CISA Considers Sharply Shorter Deadlines to Fix Digital Flaws Amid Rising AI Cyber Threats

U.S. cybersecurity officials are considering slashing the standard deadline for fixing critical vulnerabilities in government IT systems from the current two-to-three-week window to just three days, according to sources familiar with the matter. The proposed change, being discussed by CISA acting chief Nick Andersen and national cyber director Sean Cairncross, is a direct response to the growing threat posed by advanced AI models such as Anthropic's Mythos and OpenAI's GPT-5.4-Cyber. These newer AI tools can identify previously unknown vulnerabilities or exploit freshly disclosed ones in a matter of hours, compressing what once took hackers months or weeks into a dramatically shorter timeline. Stephen Boyer, founder of Bitsight, which has worked with CISA on vulnerability cataloging, noted that defenders must now move much faster to protect civil agencies.

However, the accelerated timeline raises significant practical concerns.

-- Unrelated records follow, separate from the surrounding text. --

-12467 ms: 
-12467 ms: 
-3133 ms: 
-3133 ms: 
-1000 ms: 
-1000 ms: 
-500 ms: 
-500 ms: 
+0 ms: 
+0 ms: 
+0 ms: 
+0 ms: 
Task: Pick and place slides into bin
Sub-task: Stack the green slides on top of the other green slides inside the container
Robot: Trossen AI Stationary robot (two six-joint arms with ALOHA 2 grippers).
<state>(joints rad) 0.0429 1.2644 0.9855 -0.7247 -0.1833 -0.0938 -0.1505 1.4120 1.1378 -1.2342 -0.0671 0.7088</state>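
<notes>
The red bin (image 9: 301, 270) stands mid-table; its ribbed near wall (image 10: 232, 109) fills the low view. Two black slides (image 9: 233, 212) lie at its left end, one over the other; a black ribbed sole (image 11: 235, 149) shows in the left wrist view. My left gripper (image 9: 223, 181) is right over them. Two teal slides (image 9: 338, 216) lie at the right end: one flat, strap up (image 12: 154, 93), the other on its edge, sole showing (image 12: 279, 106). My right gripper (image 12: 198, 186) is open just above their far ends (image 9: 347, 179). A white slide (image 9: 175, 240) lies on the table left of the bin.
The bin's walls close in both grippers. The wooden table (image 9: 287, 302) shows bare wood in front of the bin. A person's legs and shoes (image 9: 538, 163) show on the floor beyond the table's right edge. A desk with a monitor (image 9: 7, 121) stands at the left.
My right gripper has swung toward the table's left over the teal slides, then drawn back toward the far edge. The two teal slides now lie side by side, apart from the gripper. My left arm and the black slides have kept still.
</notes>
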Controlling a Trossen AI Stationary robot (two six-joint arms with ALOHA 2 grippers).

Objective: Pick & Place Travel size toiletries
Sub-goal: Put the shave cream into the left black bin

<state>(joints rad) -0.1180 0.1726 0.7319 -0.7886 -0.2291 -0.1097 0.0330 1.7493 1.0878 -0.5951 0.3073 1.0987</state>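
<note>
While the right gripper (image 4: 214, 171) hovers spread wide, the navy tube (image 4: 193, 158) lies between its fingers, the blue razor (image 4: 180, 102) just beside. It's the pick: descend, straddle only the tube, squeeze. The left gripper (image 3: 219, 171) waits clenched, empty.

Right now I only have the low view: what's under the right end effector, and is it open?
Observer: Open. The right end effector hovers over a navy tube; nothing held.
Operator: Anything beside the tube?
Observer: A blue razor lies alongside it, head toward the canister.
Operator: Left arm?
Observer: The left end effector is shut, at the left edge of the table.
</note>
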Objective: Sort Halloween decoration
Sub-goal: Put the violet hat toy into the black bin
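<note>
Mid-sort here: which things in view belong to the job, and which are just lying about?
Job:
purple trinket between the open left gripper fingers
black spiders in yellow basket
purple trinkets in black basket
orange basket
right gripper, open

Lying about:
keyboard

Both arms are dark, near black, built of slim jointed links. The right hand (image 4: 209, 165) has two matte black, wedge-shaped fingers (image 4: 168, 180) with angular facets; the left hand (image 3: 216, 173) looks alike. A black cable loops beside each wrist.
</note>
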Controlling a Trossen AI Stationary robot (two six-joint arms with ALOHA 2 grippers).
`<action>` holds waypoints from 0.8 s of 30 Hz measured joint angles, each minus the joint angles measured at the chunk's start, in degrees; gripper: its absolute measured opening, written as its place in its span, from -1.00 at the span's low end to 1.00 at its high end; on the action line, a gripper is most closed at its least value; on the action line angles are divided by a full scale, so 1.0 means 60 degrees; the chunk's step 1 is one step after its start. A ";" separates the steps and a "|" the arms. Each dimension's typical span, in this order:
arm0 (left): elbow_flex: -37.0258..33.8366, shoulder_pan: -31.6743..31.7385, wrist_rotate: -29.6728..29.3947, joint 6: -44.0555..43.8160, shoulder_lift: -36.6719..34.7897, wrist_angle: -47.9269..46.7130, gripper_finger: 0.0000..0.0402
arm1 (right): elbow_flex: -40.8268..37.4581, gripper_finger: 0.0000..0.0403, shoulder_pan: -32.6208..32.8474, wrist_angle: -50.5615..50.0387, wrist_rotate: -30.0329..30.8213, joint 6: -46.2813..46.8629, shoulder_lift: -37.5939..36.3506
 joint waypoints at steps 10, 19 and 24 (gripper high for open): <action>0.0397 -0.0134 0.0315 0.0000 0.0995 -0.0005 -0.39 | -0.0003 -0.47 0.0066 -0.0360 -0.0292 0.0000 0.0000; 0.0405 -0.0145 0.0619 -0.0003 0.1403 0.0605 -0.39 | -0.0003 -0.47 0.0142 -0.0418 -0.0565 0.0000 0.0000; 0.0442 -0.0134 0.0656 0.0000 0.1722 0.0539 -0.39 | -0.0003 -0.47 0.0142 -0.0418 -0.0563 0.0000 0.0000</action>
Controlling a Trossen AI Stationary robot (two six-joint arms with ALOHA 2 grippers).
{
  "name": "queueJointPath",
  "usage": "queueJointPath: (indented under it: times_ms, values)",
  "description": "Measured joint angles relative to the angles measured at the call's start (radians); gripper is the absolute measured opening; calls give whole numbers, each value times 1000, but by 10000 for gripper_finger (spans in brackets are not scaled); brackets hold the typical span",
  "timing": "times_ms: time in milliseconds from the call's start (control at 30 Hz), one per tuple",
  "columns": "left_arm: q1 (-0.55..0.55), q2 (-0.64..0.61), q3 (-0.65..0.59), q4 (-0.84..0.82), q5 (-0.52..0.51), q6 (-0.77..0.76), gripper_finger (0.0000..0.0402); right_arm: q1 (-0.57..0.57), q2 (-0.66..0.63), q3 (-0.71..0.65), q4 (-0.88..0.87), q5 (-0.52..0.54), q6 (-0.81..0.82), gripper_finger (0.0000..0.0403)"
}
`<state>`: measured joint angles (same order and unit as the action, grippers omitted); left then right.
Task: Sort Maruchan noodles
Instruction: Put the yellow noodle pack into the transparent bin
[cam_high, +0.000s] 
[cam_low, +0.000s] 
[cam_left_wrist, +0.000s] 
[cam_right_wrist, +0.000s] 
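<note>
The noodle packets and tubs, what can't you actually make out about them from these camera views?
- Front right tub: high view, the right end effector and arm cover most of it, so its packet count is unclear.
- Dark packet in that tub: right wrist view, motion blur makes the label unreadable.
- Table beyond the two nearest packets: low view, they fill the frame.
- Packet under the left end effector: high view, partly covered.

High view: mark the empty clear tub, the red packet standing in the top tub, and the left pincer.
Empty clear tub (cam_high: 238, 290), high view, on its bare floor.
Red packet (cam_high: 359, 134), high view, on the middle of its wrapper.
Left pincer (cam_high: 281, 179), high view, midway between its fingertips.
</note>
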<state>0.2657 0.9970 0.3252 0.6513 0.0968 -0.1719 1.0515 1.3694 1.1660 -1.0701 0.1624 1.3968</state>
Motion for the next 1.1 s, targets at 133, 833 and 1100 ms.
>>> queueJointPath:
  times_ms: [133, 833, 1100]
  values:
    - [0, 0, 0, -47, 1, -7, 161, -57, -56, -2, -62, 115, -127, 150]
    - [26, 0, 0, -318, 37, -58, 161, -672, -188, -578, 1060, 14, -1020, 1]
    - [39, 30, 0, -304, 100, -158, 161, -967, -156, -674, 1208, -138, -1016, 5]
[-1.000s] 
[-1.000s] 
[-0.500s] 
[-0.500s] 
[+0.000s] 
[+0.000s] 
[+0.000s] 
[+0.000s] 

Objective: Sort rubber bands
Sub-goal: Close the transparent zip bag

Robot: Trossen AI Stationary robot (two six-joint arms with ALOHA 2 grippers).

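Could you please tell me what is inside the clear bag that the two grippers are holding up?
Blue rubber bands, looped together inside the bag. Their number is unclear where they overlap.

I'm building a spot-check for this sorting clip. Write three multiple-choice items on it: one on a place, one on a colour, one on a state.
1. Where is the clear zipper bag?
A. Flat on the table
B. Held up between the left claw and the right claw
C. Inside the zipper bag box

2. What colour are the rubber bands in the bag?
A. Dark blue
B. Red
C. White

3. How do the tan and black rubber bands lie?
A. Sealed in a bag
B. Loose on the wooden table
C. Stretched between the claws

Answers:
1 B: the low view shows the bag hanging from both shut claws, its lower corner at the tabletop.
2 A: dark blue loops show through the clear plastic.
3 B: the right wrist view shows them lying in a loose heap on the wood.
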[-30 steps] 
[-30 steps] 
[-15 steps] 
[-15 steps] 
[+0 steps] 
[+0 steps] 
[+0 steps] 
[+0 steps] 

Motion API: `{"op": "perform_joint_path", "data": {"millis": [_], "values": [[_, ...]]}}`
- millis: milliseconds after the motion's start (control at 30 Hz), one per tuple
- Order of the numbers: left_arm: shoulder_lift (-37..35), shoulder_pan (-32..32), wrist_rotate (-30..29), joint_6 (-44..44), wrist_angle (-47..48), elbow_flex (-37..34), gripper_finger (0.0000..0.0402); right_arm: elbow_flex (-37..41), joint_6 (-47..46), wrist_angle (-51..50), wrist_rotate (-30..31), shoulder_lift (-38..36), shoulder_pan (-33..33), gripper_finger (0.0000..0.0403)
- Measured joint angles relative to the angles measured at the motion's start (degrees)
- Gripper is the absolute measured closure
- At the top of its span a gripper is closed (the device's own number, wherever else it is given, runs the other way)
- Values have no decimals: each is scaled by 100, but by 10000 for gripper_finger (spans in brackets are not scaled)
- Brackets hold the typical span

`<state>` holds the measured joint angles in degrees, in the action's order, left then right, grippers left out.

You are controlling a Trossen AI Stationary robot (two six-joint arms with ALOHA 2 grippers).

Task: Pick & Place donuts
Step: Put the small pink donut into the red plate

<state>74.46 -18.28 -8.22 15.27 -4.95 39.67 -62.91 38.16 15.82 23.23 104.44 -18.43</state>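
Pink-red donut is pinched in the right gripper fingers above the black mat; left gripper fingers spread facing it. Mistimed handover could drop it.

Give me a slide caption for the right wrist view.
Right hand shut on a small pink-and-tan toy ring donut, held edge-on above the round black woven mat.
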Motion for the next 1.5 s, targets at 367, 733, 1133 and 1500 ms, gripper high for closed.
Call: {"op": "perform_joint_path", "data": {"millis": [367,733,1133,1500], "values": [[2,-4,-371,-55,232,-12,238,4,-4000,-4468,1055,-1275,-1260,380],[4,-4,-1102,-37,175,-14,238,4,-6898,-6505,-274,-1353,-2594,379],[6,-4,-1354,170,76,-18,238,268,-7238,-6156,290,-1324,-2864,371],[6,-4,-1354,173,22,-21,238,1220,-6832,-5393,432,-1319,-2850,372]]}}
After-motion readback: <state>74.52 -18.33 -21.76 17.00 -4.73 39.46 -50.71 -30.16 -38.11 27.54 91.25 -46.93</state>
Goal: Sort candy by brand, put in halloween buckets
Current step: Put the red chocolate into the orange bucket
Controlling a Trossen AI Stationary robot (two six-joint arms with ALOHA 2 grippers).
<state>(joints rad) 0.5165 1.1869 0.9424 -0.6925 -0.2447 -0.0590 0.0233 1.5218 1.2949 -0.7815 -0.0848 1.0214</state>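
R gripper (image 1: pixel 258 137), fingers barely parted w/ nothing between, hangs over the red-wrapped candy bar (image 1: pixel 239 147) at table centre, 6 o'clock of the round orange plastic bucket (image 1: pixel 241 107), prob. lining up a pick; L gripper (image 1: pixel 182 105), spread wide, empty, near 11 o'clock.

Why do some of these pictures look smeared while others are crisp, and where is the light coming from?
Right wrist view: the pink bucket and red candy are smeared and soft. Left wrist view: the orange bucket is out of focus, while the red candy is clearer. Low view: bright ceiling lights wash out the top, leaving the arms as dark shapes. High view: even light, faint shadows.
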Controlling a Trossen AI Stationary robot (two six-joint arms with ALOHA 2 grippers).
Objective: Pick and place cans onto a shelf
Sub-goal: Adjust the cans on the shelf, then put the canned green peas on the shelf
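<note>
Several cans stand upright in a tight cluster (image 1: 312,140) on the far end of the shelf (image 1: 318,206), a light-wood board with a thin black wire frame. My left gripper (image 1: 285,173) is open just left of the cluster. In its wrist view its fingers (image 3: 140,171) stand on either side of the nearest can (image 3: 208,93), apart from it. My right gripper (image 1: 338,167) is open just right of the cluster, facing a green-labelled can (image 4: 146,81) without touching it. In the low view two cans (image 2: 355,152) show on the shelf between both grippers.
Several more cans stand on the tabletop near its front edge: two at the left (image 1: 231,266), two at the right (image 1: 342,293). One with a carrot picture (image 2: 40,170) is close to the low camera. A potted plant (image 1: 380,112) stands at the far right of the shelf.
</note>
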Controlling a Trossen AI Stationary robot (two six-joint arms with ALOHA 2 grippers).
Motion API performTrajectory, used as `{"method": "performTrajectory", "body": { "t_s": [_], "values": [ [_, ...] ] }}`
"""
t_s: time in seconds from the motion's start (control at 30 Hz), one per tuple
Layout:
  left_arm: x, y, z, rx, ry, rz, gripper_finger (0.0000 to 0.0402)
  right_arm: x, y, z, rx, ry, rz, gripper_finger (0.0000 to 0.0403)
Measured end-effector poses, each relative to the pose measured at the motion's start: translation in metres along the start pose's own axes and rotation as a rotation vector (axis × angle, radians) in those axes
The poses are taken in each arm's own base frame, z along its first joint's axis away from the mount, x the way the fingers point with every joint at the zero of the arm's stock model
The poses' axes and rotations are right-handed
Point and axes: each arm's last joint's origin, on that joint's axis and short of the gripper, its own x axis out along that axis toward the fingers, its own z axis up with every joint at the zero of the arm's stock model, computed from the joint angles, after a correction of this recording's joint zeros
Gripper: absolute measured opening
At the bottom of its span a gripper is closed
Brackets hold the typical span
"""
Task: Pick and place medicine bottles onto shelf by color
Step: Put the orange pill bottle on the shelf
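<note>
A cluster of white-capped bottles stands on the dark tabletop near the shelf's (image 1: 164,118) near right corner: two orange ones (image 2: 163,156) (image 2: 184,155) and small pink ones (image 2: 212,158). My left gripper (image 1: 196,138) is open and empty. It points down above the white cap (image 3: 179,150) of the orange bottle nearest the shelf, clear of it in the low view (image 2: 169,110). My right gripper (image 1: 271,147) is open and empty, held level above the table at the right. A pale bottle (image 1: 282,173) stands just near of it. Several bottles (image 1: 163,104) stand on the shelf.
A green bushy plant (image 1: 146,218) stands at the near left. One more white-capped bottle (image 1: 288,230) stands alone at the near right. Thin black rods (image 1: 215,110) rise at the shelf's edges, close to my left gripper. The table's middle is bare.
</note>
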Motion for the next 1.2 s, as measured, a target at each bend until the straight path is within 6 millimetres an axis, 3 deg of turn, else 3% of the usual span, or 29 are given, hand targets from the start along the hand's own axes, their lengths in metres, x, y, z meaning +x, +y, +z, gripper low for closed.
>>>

CISA has faced deep job cuts and government shutdowns under the Trump administration, reducing its capacity to enforce tighter deadlines. Nitin Natarajan, former deputy director of CISA, warned that the agency needs adequate resources to handle the strain. Kecia Hoyt of Flashpoint pointed out that patching software flaws often involves complex testing before deployment, making a three-day deadline impossible for some environments. John Hammond of Huntress said the change would be "quite a challenge" and only time will tell if the industry can keep up. The move is expected to set a precedent for state and local governments as well as private businesses, signaling that rapid response is now the new normal in an AI-accelerated threat landscape.